Involuntarily Luke darted forward, and Caroline glanced at him, surprised. Arianne reached an elegant brown arm up to the outstretched hand. The muscles in her long legs flexed as she climbed on to the chair. She kissed Jamie's cheek. He turned to the crowd and said, 'OK, so this girl right here is the love of my fucking life and I want you all to know it. 'There were more cheers. 'So, it's, like, one afternoon we're walking around a little market and she mentions lapis-lazuli is her favourite semi-precious stone.' He shrugged, 'So I buy her the little pendant she likes and the kiss she gives me to say thank you—well, I name my bar after it. But the way I see it, there's nothing semi-precious about this lady, so I thought I'd get her something a little more fitting to mark the occasion.' Casually hidden in his shirt pocket was a diamond choker. He held it out to her, live and electric, on the palm of his hand. Then he motioned for her to turn so that he could fasten it.
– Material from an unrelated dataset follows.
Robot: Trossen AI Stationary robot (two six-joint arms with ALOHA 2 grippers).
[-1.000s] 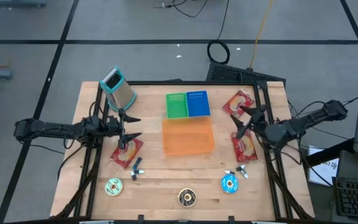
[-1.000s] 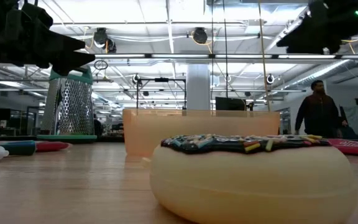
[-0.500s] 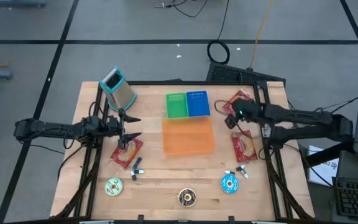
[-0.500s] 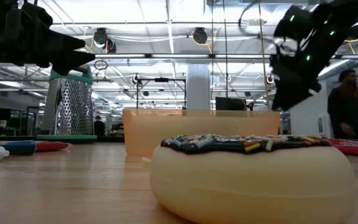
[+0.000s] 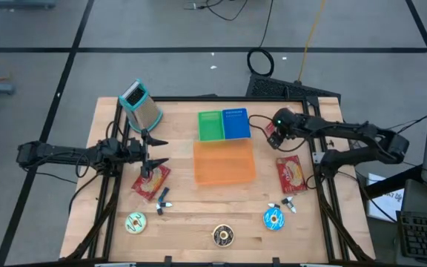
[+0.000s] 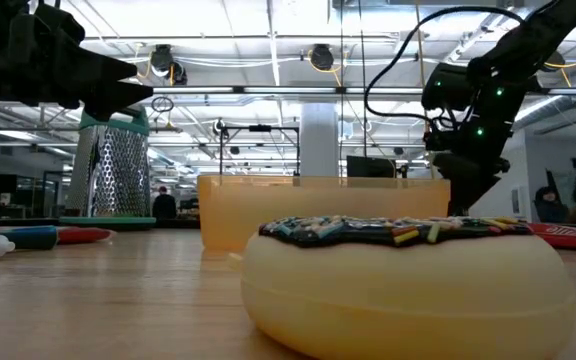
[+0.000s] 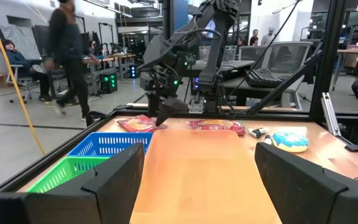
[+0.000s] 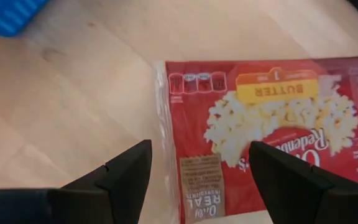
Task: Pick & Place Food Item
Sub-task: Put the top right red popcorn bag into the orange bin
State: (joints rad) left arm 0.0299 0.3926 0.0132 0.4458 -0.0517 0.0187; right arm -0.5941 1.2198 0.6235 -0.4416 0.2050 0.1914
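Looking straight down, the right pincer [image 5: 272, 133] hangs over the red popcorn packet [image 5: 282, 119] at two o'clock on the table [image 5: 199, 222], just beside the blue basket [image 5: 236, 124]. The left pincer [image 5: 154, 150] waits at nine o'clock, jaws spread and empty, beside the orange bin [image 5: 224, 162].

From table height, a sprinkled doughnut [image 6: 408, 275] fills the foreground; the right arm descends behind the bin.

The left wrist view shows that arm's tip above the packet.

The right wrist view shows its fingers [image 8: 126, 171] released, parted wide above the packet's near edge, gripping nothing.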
It looked exquisite. Suddenly her neck was elongated and her face sat like a rare flower above it. There was more cheering and wolf-whistling from the crowd, and then the microphone grotesquely magnified the sound of their kiss all round the room. When Luke closed his eyes to block out the reality, he saw two vast mouths, two sets of giant, rubbery lips. After the kiss, one whispered something to the other and the sound was duly broadcast—the word 'love', was it? Luke's mind fluttered in terrified circles. Was that Jamie's voice or hers? Was it 'love' or could it possibly—just possibly—have been 'shouldn't have'. He was trembling.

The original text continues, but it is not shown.